WORK TO COMPLETE →
Look below for the lines from the one with "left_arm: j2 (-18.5" to the one with "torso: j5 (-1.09", and copy exactly those lines, both ends included.

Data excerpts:
'''

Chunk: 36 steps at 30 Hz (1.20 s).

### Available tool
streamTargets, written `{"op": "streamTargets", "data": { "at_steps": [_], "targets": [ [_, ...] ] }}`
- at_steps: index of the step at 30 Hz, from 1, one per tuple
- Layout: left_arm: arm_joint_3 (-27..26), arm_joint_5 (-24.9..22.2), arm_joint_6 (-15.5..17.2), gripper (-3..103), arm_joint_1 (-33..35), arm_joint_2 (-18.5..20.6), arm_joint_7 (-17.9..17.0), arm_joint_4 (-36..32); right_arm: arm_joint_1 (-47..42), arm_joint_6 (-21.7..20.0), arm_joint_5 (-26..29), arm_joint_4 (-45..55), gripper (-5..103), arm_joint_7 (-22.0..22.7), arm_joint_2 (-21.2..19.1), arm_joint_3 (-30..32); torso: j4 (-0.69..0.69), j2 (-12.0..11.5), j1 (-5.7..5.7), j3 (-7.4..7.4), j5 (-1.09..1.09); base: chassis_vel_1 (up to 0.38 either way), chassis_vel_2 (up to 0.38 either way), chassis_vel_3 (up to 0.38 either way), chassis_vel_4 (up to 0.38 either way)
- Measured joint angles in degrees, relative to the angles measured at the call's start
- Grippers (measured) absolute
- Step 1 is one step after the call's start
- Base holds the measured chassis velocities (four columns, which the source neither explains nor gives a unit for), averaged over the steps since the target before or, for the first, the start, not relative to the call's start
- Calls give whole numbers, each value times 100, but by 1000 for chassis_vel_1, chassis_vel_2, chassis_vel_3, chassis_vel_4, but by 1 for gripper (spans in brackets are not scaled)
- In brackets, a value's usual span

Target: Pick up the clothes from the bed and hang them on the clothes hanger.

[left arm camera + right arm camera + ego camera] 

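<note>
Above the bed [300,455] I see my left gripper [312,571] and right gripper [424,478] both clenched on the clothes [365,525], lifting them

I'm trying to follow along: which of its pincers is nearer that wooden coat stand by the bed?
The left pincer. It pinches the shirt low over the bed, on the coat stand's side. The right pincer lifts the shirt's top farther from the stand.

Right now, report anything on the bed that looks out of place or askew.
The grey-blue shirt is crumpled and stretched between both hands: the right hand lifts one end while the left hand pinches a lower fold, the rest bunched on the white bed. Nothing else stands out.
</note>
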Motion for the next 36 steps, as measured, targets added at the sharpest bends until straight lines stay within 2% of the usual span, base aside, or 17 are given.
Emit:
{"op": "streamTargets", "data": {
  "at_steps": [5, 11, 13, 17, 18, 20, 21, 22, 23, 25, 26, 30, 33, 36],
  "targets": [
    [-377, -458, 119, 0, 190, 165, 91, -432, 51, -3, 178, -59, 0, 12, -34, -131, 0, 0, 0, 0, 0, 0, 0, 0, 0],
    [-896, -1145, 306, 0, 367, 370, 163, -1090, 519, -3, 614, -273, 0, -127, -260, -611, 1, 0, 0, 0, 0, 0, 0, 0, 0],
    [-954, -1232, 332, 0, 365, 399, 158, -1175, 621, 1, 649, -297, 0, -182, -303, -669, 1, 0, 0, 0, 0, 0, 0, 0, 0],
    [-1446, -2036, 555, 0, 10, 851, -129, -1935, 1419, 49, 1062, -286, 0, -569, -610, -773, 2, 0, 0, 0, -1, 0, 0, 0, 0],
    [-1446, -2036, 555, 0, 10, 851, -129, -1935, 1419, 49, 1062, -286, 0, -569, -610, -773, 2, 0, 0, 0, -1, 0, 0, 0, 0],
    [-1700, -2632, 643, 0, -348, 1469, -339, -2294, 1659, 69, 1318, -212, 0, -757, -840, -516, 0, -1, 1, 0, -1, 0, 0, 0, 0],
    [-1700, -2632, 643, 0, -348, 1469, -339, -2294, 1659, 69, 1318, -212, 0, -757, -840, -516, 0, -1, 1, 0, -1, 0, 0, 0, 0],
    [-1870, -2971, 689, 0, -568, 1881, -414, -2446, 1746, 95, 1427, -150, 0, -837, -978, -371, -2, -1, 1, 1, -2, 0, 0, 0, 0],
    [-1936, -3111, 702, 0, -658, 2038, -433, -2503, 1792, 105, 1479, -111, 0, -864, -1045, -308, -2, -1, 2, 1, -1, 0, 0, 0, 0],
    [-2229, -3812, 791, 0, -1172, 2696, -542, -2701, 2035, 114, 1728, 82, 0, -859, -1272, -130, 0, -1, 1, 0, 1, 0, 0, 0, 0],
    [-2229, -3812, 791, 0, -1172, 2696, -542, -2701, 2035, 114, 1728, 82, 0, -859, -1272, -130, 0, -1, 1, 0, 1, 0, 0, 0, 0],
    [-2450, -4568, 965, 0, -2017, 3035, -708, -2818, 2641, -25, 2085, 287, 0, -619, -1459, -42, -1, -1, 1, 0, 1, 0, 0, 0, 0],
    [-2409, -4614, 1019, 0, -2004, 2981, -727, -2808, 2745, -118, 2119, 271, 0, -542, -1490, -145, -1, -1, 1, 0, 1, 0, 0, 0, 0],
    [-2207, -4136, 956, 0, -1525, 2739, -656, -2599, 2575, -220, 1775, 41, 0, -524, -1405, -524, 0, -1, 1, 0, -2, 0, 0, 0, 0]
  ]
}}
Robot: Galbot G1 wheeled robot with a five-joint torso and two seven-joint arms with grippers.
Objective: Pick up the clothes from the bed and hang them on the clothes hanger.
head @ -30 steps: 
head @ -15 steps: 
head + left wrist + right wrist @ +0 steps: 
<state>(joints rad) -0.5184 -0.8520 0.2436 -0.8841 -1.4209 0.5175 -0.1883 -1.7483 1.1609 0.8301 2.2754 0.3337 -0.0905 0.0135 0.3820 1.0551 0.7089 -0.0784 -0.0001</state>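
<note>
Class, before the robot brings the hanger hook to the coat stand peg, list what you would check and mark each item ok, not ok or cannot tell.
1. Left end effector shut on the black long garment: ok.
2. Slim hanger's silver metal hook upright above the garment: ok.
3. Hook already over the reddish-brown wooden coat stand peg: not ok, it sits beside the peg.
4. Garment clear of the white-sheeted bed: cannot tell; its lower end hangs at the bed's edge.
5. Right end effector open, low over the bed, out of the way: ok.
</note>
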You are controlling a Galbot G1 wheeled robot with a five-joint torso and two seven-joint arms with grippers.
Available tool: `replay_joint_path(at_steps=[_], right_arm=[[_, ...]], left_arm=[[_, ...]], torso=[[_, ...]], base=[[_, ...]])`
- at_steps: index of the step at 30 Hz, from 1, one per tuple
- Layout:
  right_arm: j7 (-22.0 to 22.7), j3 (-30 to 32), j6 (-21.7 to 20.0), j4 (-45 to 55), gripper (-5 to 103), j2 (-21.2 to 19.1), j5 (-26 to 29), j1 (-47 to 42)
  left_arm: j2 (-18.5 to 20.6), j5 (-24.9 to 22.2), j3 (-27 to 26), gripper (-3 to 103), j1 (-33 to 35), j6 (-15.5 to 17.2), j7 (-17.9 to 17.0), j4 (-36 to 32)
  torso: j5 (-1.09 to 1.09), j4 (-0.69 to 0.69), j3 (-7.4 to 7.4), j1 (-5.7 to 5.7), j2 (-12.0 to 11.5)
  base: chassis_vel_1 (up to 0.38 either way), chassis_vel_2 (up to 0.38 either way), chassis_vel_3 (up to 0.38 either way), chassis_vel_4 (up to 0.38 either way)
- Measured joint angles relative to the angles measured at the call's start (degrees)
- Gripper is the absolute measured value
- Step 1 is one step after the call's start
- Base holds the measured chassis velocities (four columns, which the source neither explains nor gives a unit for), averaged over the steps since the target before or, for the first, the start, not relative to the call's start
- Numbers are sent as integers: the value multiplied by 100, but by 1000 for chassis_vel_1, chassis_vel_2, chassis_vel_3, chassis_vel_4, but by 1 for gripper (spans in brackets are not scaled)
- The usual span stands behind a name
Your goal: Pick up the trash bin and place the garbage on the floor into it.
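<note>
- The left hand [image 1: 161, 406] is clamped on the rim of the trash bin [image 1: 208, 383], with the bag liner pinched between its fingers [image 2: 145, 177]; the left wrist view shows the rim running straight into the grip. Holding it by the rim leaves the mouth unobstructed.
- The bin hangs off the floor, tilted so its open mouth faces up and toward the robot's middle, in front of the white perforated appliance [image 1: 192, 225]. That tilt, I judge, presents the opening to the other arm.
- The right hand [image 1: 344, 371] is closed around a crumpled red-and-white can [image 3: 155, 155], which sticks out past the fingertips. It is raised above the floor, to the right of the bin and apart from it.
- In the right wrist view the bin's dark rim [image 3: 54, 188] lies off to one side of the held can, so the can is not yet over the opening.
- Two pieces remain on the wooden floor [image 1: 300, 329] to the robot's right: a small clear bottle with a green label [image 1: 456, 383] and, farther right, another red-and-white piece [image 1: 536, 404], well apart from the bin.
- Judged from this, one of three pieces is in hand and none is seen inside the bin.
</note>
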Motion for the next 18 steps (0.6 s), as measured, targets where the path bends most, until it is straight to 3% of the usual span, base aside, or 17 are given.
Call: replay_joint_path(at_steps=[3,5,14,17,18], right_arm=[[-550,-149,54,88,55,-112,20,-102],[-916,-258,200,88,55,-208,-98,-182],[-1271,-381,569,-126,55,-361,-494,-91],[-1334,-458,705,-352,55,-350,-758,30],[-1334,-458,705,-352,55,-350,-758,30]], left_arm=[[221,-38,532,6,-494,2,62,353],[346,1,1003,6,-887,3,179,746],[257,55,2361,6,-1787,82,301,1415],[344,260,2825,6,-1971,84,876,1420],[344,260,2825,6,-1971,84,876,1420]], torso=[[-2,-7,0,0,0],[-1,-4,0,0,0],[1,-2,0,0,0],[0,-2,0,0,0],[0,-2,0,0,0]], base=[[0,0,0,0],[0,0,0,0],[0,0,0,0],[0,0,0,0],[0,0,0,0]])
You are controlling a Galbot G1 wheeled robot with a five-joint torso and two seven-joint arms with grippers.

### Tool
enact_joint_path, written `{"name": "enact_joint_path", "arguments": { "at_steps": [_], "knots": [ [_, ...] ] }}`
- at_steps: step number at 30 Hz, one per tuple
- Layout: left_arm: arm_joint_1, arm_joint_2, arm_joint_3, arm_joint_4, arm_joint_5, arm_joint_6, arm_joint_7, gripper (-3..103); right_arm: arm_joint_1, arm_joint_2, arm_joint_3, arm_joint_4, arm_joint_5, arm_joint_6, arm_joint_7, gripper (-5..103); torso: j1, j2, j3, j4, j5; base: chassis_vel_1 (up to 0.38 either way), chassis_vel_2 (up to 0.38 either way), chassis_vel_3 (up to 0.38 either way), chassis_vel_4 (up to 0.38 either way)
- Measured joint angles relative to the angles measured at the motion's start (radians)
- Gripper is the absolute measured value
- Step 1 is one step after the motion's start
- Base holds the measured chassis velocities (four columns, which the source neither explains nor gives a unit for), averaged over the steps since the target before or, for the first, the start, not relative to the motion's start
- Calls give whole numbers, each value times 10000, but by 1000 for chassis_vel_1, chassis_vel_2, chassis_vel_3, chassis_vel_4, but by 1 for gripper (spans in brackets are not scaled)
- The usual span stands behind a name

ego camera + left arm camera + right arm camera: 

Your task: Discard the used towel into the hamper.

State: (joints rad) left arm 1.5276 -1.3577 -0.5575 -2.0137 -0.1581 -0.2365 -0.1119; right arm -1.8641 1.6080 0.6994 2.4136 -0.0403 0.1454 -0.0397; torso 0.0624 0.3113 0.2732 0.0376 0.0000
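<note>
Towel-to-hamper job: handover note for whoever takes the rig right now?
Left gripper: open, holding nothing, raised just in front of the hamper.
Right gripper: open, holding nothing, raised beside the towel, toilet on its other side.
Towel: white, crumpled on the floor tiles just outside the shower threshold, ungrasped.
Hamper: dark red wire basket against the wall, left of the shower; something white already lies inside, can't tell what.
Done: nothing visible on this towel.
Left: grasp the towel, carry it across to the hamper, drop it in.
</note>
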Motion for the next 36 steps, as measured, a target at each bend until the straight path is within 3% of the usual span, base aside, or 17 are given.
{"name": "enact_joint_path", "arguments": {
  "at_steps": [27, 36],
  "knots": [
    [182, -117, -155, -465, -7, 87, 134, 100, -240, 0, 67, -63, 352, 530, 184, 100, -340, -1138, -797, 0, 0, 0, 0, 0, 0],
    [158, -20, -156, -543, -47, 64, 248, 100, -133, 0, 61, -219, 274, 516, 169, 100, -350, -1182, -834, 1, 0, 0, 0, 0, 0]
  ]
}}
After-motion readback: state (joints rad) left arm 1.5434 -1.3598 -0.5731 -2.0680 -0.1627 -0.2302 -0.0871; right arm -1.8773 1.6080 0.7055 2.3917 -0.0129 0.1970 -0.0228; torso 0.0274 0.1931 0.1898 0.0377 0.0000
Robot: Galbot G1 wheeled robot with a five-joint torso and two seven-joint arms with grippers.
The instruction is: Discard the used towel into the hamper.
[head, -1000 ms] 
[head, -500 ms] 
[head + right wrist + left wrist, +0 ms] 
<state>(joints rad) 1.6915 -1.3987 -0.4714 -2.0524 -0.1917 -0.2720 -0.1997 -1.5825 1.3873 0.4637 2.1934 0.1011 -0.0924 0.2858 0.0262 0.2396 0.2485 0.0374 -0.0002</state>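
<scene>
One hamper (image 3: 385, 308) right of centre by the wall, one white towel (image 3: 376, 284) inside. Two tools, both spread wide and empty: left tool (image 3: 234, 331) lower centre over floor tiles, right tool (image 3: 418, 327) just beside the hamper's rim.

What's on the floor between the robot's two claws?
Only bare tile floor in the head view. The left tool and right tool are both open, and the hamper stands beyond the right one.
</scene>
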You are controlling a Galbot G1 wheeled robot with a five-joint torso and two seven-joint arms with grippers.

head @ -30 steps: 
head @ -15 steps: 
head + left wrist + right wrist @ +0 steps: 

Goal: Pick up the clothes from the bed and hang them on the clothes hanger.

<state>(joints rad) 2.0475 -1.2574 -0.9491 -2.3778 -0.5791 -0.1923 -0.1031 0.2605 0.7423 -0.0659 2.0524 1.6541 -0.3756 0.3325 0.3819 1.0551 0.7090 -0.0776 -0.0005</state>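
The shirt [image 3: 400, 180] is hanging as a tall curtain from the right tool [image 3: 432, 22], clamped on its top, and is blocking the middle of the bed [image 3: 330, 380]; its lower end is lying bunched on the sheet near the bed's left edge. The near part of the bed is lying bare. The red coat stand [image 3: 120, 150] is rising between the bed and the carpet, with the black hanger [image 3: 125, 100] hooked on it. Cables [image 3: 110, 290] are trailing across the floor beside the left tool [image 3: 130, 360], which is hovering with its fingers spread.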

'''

TASK RESULT →
  left_arm: j2 (-18.5 to 20.6), j5 (-24.9 to 22.2), j3 (-27 to 26), gripper (-3 to 103), j1 (-33 to 35), j6 (-15.5 to 17.2), j7 (-17.9 to 17.0), j4 (-36 to 32)
  torso: j5 (-1.09 to 1.09), j4 (-0.69 to 0.69), j3 (-7.4 to 7.4), j1 (-5.7 to 5.7), j2 (-12.0 to 11.5)

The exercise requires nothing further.